Akbar kemudian menegaskan, bahwa diperlukan pembagian kerja yang jelas dalam sebuah produksi di sebuah kelompok. Menjalankan kelompok dengan cara berproses berdasarkan pembagian kerja. Sehingga semua orang yang ada dalam kelompok memiliki peran dan kesempatan yang sama. Cara tersebut memberikan ruang bagi siapa saja untuk berproses maju, sehingga kelak sebuah kelompok melahirkan seorang Dramaturg, Sutradara, atau pun Aktor sesuai dengan minatnya masing-masing.  


Sementara itu Dede Pramayoza turut mengamini pernyataan dan pendapat dari Akbar, namun di sisi lain ia menambahkan. Diperlukan pula interaksi yang intens antar kelompok-kelompok yang tergabung dalam sebuah ekosistem. Interaksi tersebut dapat dilakukan dengan cara produksi bersama, dengan bantuan pihak ketiga yakni pendonor. Proses produksi tersebut tentunya juga dilakukan dengan cara yang sehat. 


Sebagai sebuah skema, untuk melaksankan produksi sebuah pementasan pihak pendonor wajib melakukan audisi terbuka untuk kelompok-kelompok yang tergabung dalam ekosistem. Lewat proses audisi tersebutlah sosok inti seperti Dramaturg dan Sutradara kemudian terpilih, selanjutnya sosok inti tersebut merancang dan memilih pertunjukan seperti apa yang akan digarap. Kemudian barulah diadakan kembali audisi untuk Aktor dan posisi lainnya, sehingga terbentuk sebuah tim produksi. 

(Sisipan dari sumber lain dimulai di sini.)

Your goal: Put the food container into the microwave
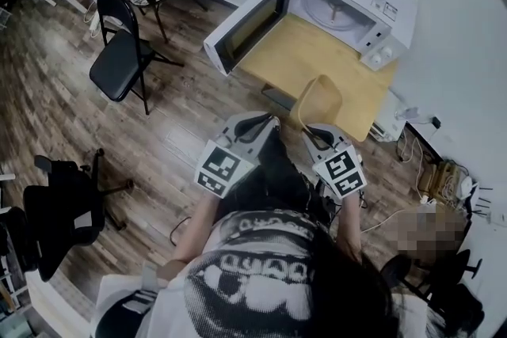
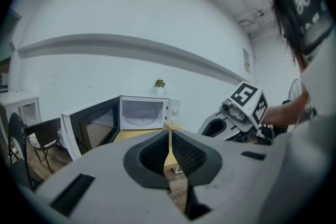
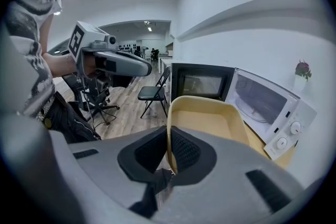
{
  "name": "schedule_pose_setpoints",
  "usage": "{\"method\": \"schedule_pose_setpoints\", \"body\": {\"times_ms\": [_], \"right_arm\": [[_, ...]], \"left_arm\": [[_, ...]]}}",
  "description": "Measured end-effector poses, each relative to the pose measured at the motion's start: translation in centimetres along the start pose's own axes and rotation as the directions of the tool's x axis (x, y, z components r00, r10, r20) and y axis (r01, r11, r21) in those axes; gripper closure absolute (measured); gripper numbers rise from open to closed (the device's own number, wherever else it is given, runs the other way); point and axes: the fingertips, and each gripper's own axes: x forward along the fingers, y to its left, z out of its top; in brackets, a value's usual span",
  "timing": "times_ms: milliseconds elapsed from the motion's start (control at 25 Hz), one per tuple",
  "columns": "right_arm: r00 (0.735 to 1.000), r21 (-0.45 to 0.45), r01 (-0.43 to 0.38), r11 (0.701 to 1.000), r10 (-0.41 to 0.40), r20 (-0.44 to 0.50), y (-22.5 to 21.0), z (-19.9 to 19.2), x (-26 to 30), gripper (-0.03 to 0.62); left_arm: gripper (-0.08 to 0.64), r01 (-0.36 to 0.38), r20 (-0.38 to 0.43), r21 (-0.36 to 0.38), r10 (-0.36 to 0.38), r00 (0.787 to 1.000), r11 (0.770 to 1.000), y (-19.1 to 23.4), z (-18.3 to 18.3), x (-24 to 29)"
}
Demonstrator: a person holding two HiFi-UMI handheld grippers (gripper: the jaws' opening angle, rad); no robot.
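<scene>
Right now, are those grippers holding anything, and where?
The right gripper grips the food container by its near rim; the left gripper is shut on nothing.

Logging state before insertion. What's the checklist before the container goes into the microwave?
1. Microwave door swung fully open: ok.
2. Nothing on the turntable inside: ok.
3. Right tongs clamped on the rim of the food container: ok.
4. Left tongs shut and holding nothing: ok.
5. Table in front of the opening is bare: ok.
6. How firmly the rim is gripped: cannot tell.
</scene>
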Motion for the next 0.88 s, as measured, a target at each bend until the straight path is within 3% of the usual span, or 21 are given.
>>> {"method": "schedule_pose_setpoints", "body": {"times_ms": [440,880], "right_arm": [[1.000,-0.065,-0.026,0.998,0.026,0.002,-5.5,2.7,5.1,0.566],[1.000,-0.061,-0.010,0.998,0.008,-0.029,-16.8,3.9,9.9,0.566]], "left_arm": [[0.545,-0.058,-0.005,-0.009,0.057,0.998,0.998,5.2,0.7,1.8],[0.545,-0.023,0.010,0.046,0.023,1.000,0.999,10.0,4.9,10.5]]}}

Dengan cara produksi tersebut ketika terjadi interaksi antar kelompok dan pelaku-pelaku seni, diharapkan terjadi perkembangan yang lebih luas lagi. Semisal terciptnya forum-forum profesi seni, seperti forum Dramaturg, forum Sutradara, atau pun forum Aktor. Ekosistem kemudian akan berjalan secara intens, sehingga timbul wacana kritis dan mampu menciptakan pencapaian-pencapaian baru. 


Selain pemaparan dari kedua narasumber, Yusril Katil sebagai perwakilan dari Teater Hitam Putih dan Enrico Alamo dari Teater Sakata turut membagikan beberapa pengalamannya selama berproses dalam ekosistem teater Sumatera Barat. Sebelum itu keduanya juga sama-sama menegasikan pendapat tentang figur sentral dalam sebuah kelompok, menurut Enrico, sebuah kelompok mau tidak mau lahir dari seorang figur sentral. 

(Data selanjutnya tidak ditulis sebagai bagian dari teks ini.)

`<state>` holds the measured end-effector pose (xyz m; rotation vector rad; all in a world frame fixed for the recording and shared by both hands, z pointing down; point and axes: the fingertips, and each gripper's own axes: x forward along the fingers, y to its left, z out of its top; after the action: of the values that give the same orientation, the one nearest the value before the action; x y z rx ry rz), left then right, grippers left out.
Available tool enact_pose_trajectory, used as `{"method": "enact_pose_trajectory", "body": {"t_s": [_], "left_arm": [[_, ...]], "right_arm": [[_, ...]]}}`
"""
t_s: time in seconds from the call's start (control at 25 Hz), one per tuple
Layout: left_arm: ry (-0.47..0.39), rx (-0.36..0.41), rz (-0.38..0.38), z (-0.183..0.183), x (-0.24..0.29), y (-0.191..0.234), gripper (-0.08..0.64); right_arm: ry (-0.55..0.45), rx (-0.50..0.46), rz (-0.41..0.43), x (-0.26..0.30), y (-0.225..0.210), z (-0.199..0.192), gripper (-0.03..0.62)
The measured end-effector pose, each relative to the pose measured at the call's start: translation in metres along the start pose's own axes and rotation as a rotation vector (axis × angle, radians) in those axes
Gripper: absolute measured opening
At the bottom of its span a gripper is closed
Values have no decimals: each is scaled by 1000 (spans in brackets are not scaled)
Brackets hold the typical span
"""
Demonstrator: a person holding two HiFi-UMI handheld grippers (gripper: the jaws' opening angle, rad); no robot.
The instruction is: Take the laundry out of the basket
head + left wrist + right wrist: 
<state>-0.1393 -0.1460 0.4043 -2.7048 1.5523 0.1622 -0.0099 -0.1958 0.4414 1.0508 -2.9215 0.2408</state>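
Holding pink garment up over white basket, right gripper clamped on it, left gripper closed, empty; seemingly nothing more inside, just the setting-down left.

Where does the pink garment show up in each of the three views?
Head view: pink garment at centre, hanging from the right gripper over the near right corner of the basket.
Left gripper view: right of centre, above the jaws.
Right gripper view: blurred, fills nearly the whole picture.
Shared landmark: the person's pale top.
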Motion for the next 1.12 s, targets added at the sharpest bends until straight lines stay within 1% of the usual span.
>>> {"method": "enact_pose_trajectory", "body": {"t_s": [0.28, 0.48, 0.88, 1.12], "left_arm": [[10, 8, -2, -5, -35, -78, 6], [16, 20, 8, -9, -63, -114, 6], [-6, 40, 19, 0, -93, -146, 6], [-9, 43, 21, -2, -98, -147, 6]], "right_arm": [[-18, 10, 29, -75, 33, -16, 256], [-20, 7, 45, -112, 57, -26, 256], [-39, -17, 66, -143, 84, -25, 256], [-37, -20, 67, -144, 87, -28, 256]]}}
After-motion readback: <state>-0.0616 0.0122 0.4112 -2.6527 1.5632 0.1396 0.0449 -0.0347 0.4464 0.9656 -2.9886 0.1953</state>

Sebagai salah satu figur sentral dari Teater Sakata ia memberi istilah bahwa pimpinan dalam sebuah kelompok merupakan orang-orang yang mendapatkan wahyu. Maka dari itu seorang pimpinan dalam sebuah kelompok justru merupakan hal yang mutlak perlu ada sebagai tonggak dalam sebuah kelompok.

Abdul Hanif sebagai perwakilan dari Teater Balai juga turut mempertanyakan pengelolaan ekosistem yang telah dilakukan selama ini. Mengingat dalam sebuah ekosistem memungkinkan terjadinya kepunahan, maka rasanya perlu untuk juga membahas cara untuk mengatasi kepunahan tersebut. 

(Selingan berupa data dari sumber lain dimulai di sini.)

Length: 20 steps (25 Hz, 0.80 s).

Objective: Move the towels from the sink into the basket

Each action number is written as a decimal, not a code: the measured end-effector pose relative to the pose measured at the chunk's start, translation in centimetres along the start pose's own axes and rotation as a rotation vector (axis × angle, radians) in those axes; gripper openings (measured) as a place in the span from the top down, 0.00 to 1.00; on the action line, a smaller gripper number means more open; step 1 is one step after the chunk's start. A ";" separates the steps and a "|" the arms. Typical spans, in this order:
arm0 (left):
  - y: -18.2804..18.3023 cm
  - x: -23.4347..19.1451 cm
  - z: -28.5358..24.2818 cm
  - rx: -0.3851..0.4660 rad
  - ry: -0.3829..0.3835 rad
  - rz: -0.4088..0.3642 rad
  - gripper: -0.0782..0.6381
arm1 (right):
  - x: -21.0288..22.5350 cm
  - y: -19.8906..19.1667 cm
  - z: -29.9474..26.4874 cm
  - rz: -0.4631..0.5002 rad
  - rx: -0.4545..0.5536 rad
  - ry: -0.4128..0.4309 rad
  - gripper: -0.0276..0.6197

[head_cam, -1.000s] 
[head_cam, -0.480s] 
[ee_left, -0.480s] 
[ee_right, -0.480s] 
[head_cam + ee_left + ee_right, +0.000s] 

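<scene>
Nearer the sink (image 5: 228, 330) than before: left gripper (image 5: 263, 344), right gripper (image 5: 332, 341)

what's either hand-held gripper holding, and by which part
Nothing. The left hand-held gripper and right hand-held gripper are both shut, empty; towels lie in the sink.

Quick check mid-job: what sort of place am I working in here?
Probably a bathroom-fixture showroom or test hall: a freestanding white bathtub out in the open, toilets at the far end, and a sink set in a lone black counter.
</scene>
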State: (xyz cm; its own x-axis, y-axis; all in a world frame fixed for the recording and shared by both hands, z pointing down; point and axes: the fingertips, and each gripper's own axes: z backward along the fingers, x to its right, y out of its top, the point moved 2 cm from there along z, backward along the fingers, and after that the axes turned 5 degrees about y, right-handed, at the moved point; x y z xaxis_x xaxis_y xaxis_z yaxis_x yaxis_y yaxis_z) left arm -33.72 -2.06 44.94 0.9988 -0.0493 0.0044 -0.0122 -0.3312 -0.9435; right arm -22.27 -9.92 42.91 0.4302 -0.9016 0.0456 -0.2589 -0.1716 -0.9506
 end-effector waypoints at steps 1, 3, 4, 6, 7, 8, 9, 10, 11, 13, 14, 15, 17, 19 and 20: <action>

Melalui program ‘konservasi’ yang selama ini telah dilakukan oleh pihak institusi atau pun swasta, mengapa masalah terkait pengelolaan ekosistem masih terjadi. Apakah selama ini program konservasi tersebut salah arah, sehingga hasil dari program konservasi tersebut tidak mampu memberikan kontribusi terhadap perkembangan ekosistem. 


Proses dialog kemudian semakin hangat ketika para peserta dan narasumber saling memberikan argumennya masing-masing. Meski begitu diskusi tersebut masih terbilang singkat untuk ditarik sebagai sebuah kesimpulan. Satu-satunya kesepakatan yang di dapat dalam diskusi tersebut ialah, bahwa ekosistem teater Sumatera Barat harus dibenahi. Paling tidak harus ada pembicaraan lebih lanjut mengenai upaya revitalisasi ekosistem tersebut. 


Maka dari itu diperlukan keterlebitan lebih lanjut para pelaku lain yang juga terlibat dalam ekosistem tersebut yakni lembaga donor, seperti Dinas Kebudayaan atau bahkan fasilitator seperti Taman Budaya. Karena pada akhirnya ekosistem tersebut harus disepakati bersama, apakah ekosistem teater Sumatera Barat juga terdapat rantai makanan seperti dalam pelajaran IPA. Pertanyaannya kemudian siapakah yang memangsa dan siapa yang dimangsa.